O documento também revelou planos da PMJ para promover os dispositivos eletrônicos durante os Jogos Olímpicos de Tóquio, estratégia que, segundo o Stop, reflete uma tática conhecida da indústria de associar produtos de tabaco a eventos esportivos, "vinculando esses produtos à saúde, enganando consumidores e impactando crianças e jovens".
Um relatório da OMS (Organização Mundial de Saúde), divulgado em julho, descreveu o aumento do uso de álcool e cigarros eletrônicos entre jovens de 11 a 15 anos na Europa como "alarmante". Quase um quarto dos jovens brasileiros de 18 a 24 anos experimentaram cigarro eletrônico em 2023, segundo dados da Vital Strategies e da UFPel (Universidade Federal de Pelotas), um aumento de 20% em relação a 2022.
Em entrevista à Folha de S.Paulo, Jorge Alday, diretor da Stop, afirmou que o relatório deixa claro que a PMI, através de sua influência e marketing no Japão, criou um mercado significativo para um produto que é viciante e prejudicial à saúde.
Ele destacou que as crescentes evidências questionam a credibilidade das alegações da PMI de que suas ações visam apenas adultos fumantes. "As ações no Japão são, no mínimo, ética e eticamente questionáveis. Isso é preocupante, dado que a ciência da PMI já influenciou múltiplas decisões regulatórias sobre produtos de tabaco aquecido, impactando bilhões de pessoas", alertou.
Segundo Jorge Alday, há vários exemplos documentados de que a mesma estratégia tem sido adotada em outros países, incluindo contatos da indústria com ministros do governo e conselhos locais no Reino Unido, patrocínio de cursos de educação médica continuada nos EUA, planos de venda dos produtos em pubs, bares e clubes na Austrália, investimentos na indústria do turismo na Grécia e tentativas de recrutar dentistas como defensores dos produtos na Alemanha.
No Brasil, afirmou Alday, executivos da PMI se reuniram com parlamentares e funcionários ministeriais, assim como no Japão.

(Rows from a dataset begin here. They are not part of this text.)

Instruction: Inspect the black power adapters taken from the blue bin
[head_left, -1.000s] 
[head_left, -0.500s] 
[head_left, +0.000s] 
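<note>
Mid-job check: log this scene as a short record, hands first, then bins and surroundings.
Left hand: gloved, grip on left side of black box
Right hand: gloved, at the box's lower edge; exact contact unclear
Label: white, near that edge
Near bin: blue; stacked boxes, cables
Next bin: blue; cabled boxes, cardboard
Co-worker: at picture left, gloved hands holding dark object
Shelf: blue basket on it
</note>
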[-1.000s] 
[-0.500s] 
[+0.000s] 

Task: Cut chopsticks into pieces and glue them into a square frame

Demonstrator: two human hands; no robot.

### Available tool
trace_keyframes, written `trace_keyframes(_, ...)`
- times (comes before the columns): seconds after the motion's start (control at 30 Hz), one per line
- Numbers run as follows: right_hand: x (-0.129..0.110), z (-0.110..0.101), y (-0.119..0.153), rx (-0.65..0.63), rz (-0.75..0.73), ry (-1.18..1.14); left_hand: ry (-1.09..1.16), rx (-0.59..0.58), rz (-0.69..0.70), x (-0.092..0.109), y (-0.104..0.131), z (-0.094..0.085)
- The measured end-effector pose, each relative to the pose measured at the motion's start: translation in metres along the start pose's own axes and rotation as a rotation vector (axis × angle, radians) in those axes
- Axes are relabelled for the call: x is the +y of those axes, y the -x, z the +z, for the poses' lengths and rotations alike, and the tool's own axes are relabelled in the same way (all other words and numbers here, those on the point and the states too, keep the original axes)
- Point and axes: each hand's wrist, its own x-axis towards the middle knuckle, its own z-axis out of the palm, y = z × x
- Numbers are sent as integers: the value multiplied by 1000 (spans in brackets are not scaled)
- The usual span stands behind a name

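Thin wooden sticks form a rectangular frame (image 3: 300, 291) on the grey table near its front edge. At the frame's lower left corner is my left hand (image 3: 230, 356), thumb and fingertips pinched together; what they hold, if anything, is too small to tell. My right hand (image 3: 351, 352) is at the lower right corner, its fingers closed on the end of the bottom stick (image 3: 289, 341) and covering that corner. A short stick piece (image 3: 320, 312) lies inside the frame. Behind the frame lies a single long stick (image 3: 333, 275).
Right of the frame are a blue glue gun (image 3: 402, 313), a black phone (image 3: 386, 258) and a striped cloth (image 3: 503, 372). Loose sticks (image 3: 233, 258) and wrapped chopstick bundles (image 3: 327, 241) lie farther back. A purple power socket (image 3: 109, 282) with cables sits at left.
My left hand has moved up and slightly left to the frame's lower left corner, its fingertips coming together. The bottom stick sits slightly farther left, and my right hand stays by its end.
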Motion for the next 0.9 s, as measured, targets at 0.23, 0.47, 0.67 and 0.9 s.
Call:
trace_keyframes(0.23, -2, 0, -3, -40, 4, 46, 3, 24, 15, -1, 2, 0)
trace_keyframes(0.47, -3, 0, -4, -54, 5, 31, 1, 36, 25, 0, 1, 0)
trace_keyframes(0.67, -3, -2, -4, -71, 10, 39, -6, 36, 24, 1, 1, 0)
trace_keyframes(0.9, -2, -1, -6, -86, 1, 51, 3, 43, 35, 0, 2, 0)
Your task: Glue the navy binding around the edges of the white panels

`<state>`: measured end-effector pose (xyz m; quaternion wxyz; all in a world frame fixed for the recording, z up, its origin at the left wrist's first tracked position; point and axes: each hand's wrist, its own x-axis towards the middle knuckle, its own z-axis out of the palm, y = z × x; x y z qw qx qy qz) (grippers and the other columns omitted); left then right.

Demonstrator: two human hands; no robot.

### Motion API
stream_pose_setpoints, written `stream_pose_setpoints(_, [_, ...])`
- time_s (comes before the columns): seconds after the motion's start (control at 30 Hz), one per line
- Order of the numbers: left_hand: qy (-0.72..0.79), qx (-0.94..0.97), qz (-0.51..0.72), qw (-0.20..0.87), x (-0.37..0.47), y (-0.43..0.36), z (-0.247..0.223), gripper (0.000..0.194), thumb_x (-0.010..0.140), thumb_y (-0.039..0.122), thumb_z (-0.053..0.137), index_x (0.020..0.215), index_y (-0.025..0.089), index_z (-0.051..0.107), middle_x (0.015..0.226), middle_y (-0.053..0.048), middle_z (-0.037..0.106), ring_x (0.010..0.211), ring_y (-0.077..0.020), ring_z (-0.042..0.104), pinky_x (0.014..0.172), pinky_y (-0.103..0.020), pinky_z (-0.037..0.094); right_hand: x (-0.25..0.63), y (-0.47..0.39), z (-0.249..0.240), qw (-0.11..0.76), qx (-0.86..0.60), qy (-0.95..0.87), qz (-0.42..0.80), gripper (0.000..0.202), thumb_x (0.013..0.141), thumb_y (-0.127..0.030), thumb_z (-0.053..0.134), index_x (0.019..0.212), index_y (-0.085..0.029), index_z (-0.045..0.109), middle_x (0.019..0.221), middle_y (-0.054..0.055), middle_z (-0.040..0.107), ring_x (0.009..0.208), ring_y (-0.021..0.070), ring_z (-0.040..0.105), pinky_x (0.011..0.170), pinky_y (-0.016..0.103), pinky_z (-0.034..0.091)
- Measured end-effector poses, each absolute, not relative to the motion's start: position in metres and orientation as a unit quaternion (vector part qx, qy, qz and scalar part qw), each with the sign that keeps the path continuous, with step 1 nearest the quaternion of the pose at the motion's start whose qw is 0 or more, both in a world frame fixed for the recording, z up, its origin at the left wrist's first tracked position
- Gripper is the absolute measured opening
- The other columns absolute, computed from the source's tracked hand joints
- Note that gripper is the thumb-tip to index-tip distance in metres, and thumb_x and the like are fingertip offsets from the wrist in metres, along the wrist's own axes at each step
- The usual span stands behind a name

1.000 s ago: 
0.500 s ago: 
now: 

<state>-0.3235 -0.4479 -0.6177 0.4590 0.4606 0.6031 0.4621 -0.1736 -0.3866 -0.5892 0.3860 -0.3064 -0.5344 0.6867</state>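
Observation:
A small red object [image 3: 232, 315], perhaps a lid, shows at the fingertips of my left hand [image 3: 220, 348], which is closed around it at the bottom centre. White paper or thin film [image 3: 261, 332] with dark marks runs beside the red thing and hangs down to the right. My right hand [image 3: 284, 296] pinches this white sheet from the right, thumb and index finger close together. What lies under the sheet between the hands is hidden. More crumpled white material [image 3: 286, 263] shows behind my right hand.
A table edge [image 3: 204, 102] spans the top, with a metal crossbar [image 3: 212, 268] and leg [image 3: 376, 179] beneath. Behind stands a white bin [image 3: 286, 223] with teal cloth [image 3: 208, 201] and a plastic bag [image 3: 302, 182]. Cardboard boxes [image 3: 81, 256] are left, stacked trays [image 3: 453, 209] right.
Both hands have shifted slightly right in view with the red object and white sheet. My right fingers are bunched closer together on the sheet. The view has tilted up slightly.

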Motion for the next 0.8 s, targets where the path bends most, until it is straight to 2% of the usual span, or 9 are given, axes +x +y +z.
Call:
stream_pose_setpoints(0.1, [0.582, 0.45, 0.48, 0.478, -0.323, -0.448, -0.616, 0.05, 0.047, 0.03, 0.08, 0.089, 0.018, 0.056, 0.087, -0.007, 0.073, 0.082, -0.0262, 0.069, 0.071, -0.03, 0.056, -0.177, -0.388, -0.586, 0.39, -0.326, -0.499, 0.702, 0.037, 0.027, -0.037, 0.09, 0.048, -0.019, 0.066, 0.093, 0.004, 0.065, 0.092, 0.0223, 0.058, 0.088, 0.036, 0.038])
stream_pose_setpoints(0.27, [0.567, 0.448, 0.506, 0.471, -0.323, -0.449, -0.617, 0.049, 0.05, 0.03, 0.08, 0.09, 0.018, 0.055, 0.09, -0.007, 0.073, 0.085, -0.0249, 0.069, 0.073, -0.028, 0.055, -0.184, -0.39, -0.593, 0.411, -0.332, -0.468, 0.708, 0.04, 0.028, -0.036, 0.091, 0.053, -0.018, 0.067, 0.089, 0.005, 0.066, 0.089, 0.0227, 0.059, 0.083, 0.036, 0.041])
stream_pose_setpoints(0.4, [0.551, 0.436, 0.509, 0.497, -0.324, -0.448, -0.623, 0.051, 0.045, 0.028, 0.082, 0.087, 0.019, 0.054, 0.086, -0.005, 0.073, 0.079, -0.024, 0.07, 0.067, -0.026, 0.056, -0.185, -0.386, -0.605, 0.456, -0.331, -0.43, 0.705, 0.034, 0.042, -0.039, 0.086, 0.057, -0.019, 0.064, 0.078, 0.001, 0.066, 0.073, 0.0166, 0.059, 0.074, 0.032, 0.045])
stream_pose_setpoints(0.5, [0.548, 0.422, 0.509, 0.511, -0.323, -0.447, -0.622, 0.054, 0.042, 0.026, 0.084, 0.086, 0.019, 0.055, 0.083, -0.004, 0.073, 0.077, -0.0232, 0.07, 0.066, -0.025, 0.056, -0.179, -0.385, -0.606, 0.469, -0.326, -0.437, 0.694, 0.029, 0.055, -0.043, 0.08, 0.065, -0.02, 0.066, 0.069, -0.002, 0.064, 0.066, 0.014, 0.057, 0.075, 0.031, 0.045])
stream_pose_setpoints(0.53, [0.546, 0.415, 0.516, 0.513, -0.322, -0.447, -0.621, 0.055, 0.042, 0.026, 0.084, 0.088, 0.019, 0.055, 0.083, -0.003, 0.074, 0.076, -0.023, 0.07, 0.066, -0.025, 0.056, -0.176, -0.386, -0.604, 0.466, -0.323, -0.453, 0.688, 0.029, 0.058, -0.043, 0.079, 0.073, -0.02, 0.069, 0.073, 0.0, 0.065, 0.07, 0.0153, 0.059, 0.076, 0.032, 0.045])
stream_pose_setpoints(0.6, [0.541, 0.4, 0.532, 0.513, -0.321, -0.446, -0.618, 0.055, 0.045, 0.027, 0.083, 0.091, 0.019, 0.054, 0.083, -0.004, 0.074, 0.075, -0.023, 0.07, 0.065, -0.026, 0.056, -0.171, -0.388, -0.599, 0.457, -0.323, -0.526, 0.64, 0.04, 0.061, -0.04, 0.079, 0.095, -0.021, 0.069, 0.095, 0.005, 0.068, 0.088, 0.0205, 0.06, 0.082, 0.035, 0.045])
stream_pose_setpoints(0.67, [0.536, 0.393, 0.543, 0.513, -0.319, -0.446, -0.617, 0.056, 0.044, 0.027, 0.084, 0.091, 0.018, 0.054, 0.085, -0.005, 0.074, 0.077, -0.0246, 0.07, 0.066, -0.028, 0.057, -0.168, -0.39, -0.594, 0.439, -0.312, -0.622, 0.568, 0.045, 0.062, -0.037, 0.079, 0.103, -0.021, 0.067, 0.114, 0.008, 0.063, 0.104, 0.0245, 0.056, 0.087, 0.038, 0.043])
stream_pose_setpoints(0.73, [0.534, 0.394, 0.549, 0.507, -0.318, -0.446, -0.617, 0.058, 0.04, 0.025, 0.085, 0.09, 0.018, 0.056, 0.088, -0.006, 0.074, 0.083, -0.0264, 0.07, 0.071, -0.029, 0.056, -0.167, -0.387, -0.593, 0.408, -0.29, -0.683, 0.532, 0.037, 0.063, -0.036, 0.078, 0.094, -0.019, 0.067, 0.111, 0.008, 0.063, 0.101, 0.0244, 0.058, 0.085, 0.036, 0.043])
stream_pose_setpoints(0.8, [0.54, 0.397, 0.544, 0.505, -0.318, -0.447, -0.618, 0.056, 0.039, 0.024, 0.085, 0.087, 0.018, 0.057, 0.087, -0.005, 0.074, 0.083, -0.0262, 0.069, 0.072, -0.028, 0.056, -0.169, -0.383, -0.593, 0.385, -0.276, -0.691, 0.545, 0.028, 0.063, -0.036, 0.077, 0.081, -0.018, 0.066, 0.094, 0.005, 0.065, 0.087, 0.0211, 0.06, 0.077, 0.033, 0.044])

Ele elogiou a decisão da Anvisa de manter a proibição dos cigarros eletrônicos no país.
"Não há evidências de que esses dispositivos ajudem na cessação, e estudos recentes mostram que a maioria das pessoas não para de fumar completamente. Na verdade, elas mais comumente usam cigarros e produtos de tabaco aquecido em conjunto."
Sobre a presença disseminada de dispositivos eletrônicos ilegais, Alday disse que muitos países enfrentam o mesmo problema e enfatizou que a solução não é tornar esses produtos mais acessíveis. "A resposta é abordar de maneira mais eficaz o comércio ilegal, responsabilizar a indústria e garantir que as regulamentações protejam os jovens."
O relatório ressalta que, embora os dispositivos eletrônicos para fumar exponham os usuários a níveis mais baixos de substâncias nocivas do que os cigarros tradicionais, não há evidências de que reduzam o risco de doenças e mortes relacionadas ao tabagismo em comparação com o consumo de cigarros.